WHAT YOU ARE ASKED TO DO: Your answer should restate each line of the data below word for word.

GIVEN MATERIAL:
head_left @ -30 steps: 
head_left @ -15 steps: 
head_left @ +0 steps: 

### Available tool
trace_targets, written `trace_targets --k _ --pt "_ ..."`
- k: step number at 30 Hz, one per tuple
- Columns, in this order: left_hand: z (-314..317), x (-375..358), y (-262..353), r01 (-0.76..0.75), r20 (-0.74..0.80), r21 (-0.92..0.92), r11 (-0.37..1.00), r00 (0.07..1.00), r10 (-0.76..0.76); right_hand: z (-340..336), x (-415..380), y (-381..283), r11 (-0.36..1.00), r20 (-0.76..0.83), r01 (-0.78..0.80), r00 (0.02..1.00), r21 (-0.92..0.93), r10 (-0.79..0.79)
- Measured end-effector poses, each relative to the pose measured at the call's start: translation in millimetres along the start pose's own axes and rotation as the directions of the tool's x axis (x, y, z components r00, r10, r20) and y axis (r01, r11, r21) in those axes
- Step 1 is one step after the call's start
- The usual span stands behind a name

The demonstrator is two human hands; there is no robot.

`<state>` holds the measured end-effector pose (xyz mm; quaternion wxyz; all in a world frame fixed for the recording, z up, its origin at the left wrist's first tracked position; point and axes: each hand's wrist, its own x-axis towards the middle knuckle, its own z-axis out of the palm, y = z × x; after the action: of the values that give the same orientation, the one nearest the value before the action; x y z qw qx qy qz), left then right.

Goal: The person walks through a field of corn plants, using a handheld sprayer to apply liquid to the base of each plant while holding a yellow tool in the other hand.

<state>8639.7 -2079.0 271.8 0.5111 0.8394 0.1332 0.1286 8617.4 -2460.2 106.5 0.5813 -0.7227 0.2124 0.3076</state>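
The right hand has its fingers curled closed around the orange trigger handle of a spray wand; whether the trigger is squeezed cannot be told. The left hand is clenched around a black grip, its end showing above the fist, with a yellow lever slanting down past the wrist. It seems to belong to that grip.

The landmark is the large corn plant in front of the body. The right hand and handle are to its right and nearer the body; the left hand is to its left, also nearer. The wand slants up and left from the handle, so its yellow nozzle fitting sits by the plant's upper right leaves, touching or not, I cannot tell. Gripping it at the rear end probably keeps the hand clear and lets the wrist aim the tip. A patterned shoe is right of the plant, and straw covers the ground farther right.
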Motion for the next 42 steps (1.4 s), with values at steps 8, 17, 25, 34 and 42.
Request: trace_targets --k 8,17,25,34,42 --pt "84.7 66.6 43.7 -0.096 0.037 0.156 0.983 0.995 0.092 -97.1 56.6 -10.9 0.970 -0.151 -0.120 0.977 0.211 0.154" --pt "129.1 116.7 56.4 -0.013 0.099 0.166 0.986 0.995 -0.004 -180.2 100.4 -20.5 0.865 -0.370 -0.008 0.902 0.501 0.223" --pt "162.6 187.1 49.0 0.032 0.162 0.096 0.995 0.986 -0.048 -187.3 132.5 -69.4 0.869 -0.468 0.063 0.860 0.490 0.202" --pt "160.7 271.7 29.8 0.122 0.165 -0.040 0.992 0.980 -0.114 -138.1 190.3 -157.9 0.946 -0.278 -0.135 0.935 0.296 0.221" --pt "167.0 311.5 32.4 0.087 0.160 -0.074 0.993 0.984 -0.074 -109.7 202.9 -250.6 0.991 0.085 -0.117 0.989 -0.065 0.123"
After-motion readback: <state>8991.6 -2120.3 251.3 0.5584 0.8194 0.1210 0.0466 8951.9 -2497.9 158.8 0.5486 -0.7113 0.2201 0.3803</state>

ANSWER BOX:
head_left @ -30 steps: 
head_left @ -15 steps: 
head_left @ +0 steps: 

### Available tool
trace_targets, written `trace_targets --k _ --pt "_ ..."`
- k: step number at 30 Hz, one per tuple
- Columns, in this order: left_hand: z (-314..317), x (-375..358), y (-262..353), r01 (-0.76..0.75), r20 (-0.74..0.80), r21 (-0.92..0.92), r11 (-0.37..1.00), r00 (0.07..1.00), r10 (-0.76..0.76); right_hand: z (-340..336), x (-415..380), y (-381..283), r11 (-0.36..1.00), r20 (-0.76..0.83), r01 (-0.78..0.80), r00 (0.02..1.00), r21 (-0.92..0.93), r10 (-0.79..0.79)
- Measured end-effector poses, each relative to the pose measured at the call's start: translation in millimetres along the start pose's own axes and rotation as the directions of the tool's x axis (x, y, z components r00, r10, r20) and y axis (r01, r11, r21) in those axes
- Step 1 is one step after the call's start
- The usual span stands behind a name

The demonstrator is two human hands; there is no robot.

`<state>` holds the measured end-effector pose (xyz mm; quaternion wxyz; all in a world frame fixed for the recording, z up, its origin at the left wrist's first tracked position; point and axes: each hand's wrist, its own x-axis towards the middle knuckle, its own z-axis out of the palm, y = z × x; after the action: of the values that give the same orientation, the one nearest the value before the action; x y z qw qx qy qz), left then right.

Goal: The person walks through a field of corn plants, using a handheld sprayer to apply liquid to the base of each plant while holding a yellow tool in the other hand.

<state>8639.7 -2079.0 271.8 0.5111 0.8394 0.1332 0.1286 8617.4 -2460.2 106.5 0.5813 -0.7227 0.2124 0.3076</state>
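The right hand has its fingers curled closed around the orange trigger handle of a spray wand; whether the trigger is squeezed cannot be told. The left hand is clenched around a black grip, its end showing above the fist, with a yellow lever slanting down past the wrist. It seems to belong to that grip.

The landmark is the large corn plant in front of the body. The right hand and handle are to its right and nearer the body; the left hand is to its left, also nearer. The wand slants up and left from the handle, so its yellow nozzle fitting sits by the plant's upper right leaves, touching or not, I cannot tell. Gripping it at the rear end probably keeps the hand clear and lets the wrist aim the tip. A patterned shoe is right of the plant, and straw covers the ground farther right.
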Motion for the next 42 steps (1.4 s), with values at steps 8, 17, 25, 34 and 42.
Request: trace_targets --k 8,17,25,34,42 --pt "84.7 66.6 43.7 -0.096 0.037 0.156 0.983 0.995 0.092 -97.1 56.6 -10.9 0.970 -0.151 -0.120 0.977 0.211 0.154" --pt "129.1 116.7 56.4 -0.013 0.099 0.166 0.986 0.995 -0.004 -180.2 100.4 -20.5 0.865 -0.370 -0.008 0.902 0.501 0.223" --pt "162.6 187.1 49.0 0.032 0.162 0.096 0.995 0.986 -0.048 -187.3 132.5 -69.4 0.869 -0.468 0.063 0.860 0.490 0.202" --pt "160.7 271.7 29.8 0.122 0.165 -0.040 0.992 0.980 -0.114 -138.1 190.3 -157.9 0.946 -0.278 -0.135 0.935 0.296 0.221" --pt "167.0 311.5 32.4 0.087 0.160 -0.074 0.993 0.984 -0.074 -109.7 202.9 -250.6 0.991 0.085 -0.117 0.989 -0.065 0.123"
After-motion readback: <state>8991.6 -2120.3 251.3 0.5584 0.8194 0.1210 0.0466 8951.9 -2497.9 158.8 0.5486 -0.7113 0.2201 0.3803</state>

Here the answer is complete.